Required work → With the exception of the pictures, write out the data below precisely.

══════════════════════════════

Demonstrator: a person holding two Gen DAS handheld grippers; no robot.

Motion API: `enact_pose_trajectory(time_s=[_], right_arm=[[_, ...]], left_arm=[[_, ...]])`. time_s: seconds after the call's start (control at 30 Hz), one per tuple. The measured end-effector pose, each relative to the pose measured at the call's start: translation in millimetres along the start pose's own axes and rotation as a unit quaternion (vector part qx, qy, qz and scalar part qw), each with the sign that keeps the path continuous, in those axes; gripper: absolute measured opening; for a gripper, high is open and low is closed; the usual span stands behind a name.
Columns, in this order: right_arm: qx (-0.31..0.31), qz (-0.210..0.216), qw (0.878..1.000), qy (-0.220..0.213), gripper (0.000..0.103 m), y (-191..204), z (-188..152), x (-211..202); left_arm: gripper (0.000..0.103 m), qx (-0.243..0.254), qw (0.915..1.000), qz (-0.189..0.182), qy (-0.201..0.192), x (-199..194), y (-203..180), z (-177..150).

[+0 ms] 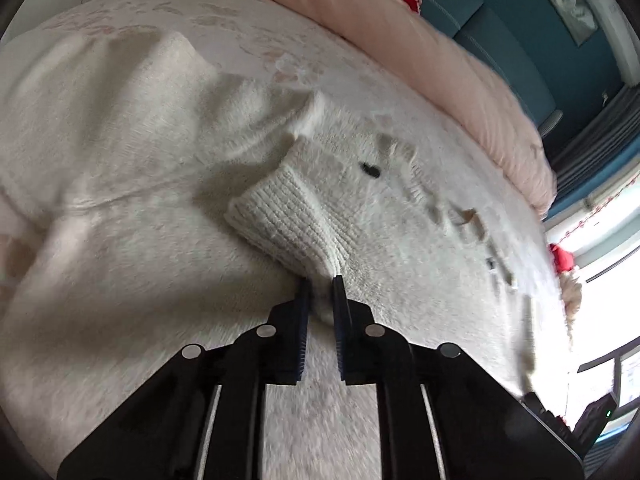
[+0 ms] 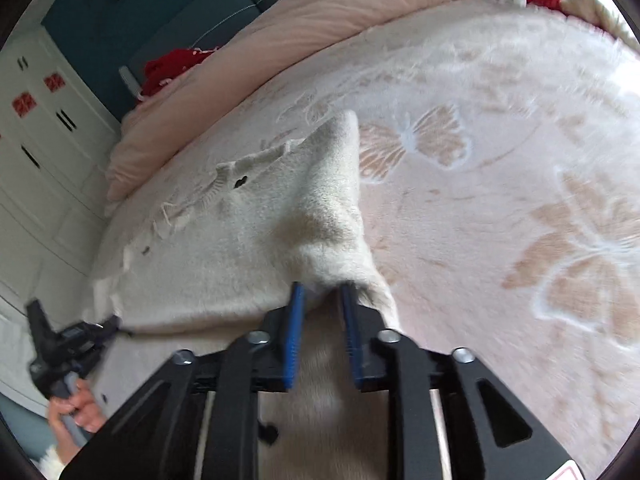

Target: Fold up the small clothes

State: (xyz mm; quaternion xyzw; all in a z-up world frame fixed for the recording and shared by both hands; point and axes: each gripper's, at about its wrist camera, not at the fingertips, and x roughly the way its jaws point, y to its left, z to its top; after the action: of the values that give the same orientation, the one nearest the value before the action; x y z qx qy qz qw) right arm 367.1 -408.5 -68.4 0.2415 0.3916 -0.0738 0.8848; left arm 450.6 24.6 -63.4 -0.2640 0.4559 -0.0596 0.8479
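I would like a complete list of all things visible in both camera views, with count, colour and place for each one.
fluffy knitted sweater: one, cream white, spread on the blanket; its ribbed cuff is pinched in the left gripper
butterfly-pattern plush blanket: one, pale pink with beige butterflies, under the sweater
rolled quilt: one, light pink, along the far edge of the bed
red cloth item: one, red, behind the quilt
padded headboard: one, dark teal, behind the bed
wardrobe: one, white, black handles, far left in the right wrist view
left gripper: one, black, blue pads, shut on the cuff
right gripper: one, black, blue pads, at a raised sweater fold
hand: one, holding the left gripper's handle
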Motion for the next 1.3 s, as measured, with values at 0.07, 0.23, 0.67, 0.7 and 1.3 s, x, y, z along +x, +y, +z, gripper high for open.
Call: enact_pose_trajectory(time_s=[0.07, 0.23, 0.67, 0.7, 1.3], right_arm=[[-0.036, 0.004, 0.999, -0.030, 0.034, 18, 1, -20], [-0.109, 0.050, 0.993, 0.002, 0.021, 85, 38, 19], [0.012, -0.034, 0.999, -0.004, 0.015, 7, 46, 33], [-0.015, -0.030, 0.999, -0.013, 0.015, 21, 35, 19], [-0.147, -0.079, 0.985, -0.032, 0.055, 88, -81, 34]], left_arm=[[0.010, 0.011, 0.9992, 0.006, -0.038, -27, -4, 2], [0.012, 0.062, 0.9966, 0.034, -0.042, -16, -39, 32], [0.017, -0.010, 0.9992, -0.017, -0.035, 0, 16, 24], [0.020, -0.012, 0.9988, -0.018, -0.045, -12, 24, 24], [0.031, -0.231, 0.9318, 0.232, -0.156, -138, 330, 146]])
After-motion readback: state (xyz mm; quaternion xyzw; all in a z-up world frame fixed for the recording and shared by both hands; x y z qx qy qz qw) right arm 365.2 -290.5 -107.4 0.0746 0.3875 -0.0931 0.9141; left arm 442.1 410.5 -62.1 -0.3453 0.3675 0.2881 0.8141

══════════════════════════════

Task result →
Demonstrator: a person holding two Gen DAS handheld grippers; no robot.

Motion API: `enact_pose_trajectory(time_s=[_], right_arm=[[_, ...]], left_arm=[[_, ...]])`. time_s: seconds after the call's start (control at 30 Hz), one per tuple. The measured end-effector pose, each relative to the pose measured at the call's start: translation in millimetres along the start pose's own axes and rotation as a unit quaternion (vector part qx, qy, qz and scalar part qw), each with the sign that keeps the path continuous, in those axes; gripper: absolute measured opening; for a gripper, high is open and low is closed; the usual span stands behind a name.
Columns, in this order: right_arm: qx (-0.31..0.31), qz (-0.210..0.216), qw (0.878..1.000), qy (-0.220..0.213), gripper (0.000..0.103 m), y (-191..204), z (-188..152), x (-211..202); left_arm: gripper (0.000..0.103 m), qx (-0.243..0.254), qw (0.915..1.000), qz (-0.189..0.182), qy (-0.201..0.192), x (-199..194), y (-203..180), z (-177..150).

[+0 ms] 
[+0 ms] 

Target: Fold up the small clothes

State: (xyz mm; quaternion xyzw; all in a z-up world frame fixed for the recording and shared by both hands; point and axes: each gripper's, at about its wrist camera, not at the fingertips, and x roughly the way its jaws point, y to its left, z to its top; after the action: of the values that give the same orientation, the one nearest the value before the action; x y z qx qy qz qw) right arm 367.1 -408.5 -68.4 0.2415 0.3916 -0.0738 0.8848; left arm 450.6 24.6 -63.4 -0.2640 0.4559 -0.0596 0.8479
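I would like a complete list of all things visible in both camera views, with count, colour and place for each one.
fluffy knitted sweater: one, cream white, spread on the blanket; its ribbed cuff is pinched in the left gripper
butterfly-pattern plush blanket: one, pale pink with beige butterflies, under the sweater
rolled quilt: one, light pink, along the far edge of the bed
red cloth item: one, red, behind the quilt
padded headboard: one, dark teal, behind the bed
wardrobe: one, white, black handles, far left in the right wrist view
left gripper: one, black, blue pads, shut on the cuff
right gripper: one, black, blue pads, at a raised sweater fold
hand: one, holding the left gripper's handle
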Motion for the next 1.3 s, as measured, with values at 0.07, 0.23, 0.67, 0.7 and 1.3 s, x, y, z along +x, +y, +z, gripper high for open.
Call: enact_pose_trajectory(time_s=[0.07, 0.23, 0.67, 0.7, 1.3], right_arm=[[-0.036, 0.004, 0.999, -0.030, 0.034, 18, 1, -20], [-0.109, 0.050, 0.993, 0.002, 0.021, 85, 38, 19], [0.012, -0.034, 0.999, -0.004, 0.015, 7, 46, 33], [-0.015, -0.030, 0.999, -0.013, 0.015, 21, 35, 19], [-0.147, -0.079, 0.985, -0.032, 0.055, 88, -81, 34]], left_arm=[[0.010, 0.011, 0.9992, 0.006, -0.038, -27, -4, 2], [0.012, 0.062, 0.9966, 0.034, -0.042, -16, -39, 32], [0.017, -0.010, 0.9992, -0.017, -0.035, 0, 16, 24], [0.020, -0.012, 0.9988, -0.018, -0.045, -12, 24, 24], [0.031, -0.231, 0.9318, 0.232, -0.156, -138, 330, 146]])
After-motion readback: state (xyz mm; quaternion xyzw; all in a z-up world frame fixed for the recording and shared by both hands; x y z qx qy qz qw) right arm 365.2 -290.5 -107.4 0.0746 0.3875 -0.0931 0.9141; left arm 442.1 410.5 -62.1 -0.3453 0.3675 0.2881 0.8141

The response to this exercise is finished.